- [Task requirements] Below is a listing. Write out exactly its lines between the one holding "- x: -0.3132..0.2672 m" and the one holding "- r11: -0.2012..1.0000", inclusive.

- [Raw data]

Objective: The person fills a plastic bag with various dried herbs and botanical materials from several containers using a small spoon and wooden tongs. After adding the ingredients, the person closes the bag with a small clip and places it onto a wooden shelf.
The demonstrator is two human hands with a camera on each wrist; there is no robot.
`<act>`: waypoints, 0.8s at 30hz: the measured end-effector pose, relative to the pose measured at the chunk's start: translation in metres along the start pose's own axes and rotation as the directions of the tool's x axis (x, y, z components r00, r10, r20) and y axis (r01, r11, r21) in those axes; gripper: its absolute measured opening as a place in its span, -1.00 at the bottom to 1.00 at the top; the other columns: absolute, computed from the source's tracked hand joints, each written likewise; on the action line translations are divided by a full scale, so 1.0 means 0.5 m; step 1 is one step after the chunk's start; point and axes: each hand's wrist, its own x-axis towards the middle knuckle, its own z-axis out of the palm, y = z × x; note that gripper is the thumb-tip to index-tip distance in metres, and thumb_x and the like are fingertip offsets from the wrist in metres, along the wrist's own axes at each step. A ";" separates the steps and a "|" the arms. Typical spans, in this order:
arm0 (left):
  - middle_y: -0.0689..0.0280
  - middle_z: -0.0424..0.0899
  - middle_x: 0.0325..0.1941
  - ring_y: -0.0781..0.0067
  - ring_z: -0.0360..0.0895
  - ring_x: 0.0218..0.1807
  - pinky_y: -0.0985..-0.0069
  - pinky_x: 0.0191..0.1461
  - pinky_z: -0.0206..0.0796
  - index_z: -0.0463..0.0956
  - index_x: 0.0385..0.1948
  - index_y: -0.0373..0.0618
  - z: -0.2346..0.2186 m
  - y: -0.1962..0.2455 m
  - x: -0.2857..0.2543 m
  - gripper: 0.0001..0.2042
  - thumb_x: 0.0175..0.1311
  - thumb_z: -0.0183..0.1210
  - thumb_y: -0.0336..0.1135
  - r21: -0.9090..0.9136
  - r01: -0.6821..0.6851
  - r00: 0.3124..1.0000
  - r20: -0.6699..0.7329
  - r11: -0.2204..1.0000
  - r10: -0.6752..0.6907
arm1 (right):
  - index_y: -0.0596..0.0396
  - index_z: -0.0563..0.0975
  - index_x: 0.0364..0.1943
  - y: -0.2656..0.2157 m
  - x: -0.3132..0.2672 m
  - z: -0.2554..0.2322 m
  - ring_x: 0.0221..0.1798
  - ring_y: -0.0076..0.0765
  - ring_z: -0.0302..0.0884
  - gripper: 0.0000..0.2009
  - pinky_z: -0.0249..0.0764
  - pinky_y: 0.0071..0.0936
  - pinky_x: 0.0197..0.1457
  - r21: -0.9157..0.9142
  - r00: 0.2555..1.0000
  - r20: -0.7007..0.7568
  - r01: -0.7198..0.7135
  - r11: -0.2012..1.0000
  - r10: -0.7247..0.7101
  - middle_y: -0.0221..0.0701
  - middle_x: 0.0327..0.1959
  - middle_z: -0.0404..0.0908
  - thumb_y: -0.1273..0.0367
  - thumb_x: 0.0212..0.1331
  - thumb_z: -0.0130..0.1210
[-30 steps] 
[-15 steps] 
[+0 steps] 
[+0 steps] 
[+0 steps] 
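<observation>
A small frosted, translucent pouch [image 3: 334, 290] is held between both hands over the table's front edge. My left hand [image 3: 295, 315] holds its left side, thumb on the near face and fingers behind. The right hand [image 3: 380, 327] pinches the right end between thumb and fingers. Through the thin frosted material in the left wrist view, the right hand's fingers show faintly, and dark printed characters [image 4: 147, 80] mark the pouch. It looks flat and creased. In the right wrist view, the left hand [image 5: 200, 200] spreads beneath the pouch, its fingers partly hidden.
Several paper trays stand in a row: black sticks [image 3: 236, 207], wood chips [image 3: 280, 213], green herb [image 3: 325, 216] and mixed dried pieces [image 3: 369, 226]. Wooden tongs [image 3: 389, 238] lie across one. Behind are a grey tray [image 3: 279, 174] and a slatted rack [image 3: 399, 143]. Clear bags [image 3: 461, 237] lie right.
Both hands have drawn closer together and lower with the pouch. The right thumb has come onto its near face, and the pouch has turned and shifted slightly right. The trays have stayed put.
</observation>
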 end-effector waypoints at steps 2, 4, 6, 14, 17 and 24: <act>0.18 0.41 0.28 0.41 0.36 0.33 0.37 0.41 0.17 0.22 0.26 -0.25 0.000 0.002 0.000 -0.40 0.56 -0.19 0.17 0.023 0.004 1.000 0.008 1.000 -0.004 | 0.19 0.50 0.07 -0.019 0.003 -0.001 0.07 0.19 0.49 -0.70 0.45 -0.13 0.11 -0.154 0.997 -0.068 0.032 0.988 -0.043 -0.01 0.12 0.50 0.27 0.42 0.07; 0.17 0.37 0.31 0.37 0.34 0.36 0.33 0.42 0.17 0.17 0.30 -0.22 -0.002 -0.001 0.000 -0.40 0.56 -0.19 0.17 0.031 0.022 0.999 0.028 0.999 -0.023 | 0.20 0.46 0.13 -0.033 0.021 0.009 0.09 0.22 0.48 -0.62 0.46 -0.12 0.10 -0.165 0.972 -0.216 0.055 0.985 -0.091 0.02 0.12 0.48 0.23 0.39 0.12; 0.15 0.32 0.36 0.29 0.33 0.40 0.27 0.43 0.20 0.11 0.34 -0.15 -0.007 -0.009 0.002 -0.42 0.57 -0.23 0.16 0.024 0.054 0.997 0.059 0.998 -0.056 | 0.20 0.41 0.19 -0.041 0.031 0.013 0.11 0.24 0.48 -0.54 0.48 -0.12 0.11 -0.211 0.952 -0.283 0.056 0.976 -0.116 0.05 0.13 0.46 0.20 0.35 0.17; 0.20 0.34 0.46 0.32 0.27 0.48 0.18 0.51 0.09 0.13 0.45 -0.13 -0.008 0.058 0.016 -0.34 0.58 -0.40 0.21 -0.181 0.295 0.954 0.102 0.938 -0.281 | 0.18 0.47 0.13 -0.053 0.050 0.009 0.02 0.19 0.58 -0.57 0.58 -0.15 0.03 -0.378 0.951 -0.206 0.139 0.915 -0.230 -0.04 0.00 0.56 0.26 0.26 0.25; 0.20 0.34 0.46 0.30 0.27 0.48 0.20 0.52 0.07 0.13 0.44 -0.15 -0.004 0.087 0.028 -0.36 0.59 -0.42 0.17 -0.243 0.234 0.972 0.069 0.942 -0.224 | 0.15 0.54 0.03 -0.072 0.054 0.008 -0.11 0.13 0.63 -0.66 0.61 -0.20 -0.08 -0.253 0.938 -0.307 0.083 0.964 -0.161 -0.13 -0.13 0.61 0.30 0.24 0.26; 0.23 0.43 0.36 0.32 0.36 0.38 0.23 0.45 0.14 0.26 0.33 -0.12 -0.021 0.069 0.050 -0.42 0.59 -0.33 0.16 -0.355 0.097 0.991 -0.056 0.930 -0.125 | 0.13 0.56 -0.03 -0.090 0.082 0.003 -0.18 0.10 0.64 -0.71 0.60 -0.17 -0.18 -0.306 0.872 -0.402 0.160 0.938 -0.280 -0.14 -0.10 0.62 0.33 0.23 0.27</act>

- [Answer section]
  - x: -0.3132..0.2672 m
  - z: -0.2554..0.2322 m
  - ring_x: 0.0221..0.1798
  - ring_y: -0.0076..0.0765
  - ring_z: -0.0302..0.0884
  - gripper: 0.0000..0.2009
  - pinky_z: -0.0249..0.0764
  - pinky_y: 0.0071..0.0936
  - pinky_x: 0.0197..0.1457
  - r21: -0.9157..0.9142
  - r00: 0.2555..1.0000
  - r20: -0.7007..0.7568
  - r01: -0.7198..0.7135
  - r11: -0.2012..1.0000

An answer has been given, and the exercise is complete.